There are still some luddites, purists and sundry hangers-on who like to have disks - and I can't deny that I, myself, look at my bookshelf full of video games, all neatly arranged with XBox games on one shelf XBox360 games on another with pride and satisfaction. And I have a big ol' box of PC games under my desk by my right ankle as I type (not a single one of them installed on this computer) - But the fact is, physical media is on the way out. And without physical media, the only reason to have GameStop is to get Fortnite Snowglobes, Minecraft Plushies, or gaming and meme t-shirts or coffee mugs. And nostalgia. I don't think there's a big enough market for game "merch" to keep a big chain like that open. And nostalgia is free and doesn't require a physical location to enjoy it.
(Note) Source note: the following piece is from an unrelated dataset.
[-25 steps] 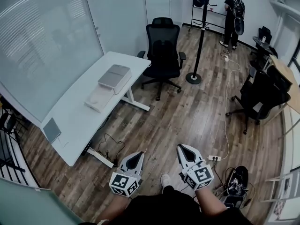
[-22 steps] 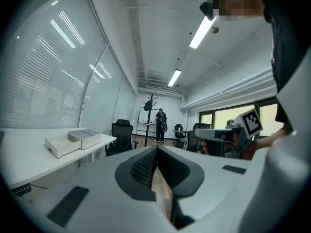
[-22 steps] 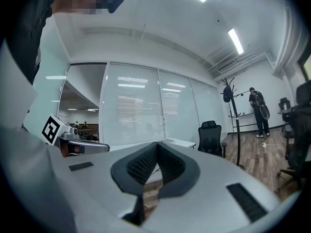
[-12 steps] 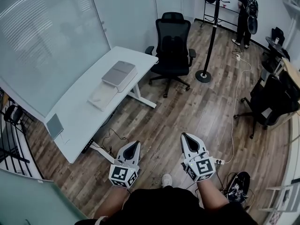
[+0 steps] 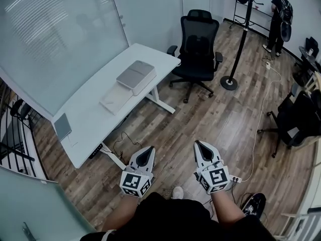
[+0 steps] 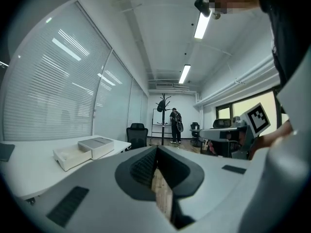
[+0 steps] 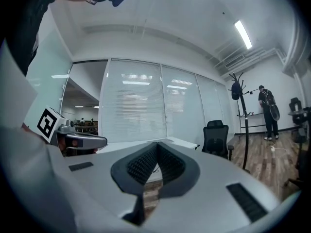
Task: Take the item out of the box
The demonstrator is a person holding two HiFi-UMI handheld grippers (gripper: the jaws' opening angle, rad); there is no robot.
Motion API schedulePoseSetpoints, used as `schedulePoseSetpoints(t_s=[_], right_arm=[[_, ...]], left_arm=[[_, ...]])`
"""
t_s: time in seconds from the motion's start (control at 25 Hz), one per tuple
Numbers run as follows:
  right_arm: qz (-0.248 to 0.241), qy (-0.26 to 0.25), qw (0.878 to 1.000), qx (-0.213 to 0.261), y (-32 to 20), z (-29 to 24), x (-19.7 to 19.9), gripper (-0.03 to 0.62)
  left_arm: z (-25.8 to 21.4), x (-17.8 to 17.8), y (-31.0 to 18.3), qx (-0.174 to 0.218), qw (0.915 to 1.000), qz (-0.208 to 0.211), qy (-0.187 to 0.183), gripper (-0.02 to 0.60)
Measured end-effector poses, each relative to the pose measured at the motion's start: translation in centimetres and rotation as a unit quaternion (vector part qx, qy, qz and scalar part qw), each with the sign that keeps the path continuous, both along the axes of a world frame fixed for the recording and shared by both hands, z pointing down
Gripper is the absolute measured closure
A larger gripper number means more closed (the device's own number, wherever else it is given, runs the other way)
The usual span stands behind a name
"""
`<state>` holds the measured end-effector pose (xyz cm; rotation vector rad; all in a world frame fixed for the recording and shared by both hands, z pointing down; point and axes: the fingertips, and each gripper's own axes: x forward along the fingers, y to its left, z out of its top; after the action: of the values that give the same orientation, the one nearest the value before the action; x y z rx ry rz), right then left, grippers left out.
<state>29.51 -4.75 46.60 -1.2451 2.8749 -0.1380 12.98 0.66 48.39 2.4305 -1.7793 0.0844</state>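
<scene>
A flat grey-lidded box (image 5: 136, 76) lies on the white desk (image 5: 90, 119), with a white tray-like part (image 5: 116, 99) pulled out beside it. In the left gripper view the box (image 6: 96, 146) and its white part (image 6: 71, 156) sit far off to the left. I cannot see any item inside. Both grippers hang low over the wooden floor, well short of the desk. The left gripper (image 5: 150, 150) is shut and empty, as its own view (image 6: 156, 152) confirms. The right gripper (image 5: 198, 144) is shut too, with its ribbed pads (image 7: 146, 163) pressed together on nothing.
A small grey slab (image 5: 62, 127) lies at the desk's near end. A black office chair (image 5: 199, 44) stands past the desk's far corner, a coat stand (image 5: 240, 34) beyond it. A person (image 5: 279, 15) stands at the back right. A power strip and cable (image 5: 235, 178) lie on the floor.
The desk and box have shifted right and slightly nearer in the head view as I step toward them. Both grippers stay shut, held in front of me.
</scene>
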Motion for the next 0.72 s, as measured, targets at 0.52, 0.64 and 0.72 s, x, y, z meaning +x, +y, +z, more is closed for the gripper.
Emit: schedulePoseSetpoints(t_s=[0.52,0.64,0.72], right_arm=[[-0.034,0.011,0.999,0.003,-4.8,0.8,-6.6,0.588],[-0.044,0.014,0.999,0.001,-6.5,0.7,-8.9,0.588],[-0.051,0.015,0.999,0.007,-7.7,0.4,-10.7,0.588]], left_arm=[[0.3,-5.5,-4.4,0.007,0.9997,-0.023,-0.005,0.571],[0.2,-8.0,-5.8,0.012,0.9992,-0.039,-0.002,0.571],[0.0,-10.2,-6.6,0.015,0.9986,-0.050,-0.001,0.571]])
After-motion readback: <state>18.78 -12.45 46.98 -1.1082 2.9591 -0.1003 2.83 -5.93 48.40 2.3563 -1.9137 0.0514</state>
GameStop was dying for a reason, and it wasn't the hedgefunds - although they were accelerating the demise of GME. And when all of this is over, GameStop will continue their journey into the sunset, although a little happier, a little richer and a little later.

Anyway - my point is, I don't think GameStop was undervalued and their prices should not have been higher. At least not by MUCH...

I think they're incredibly and mindbogglingly OVERvalued right now and when the bubble pops, somebody's losing a house. The only bright side is that a some billionaire sleezebags have lost their shirts - even if they've been bailed out by other billionaire sleezebags, and will likely be further bailed out and subsequently protected by government sleezebags. But light has been shown on some festering bullshit and I can only hope this effects some sort of positive change for the little guys. Especially now that they know what they're capable of.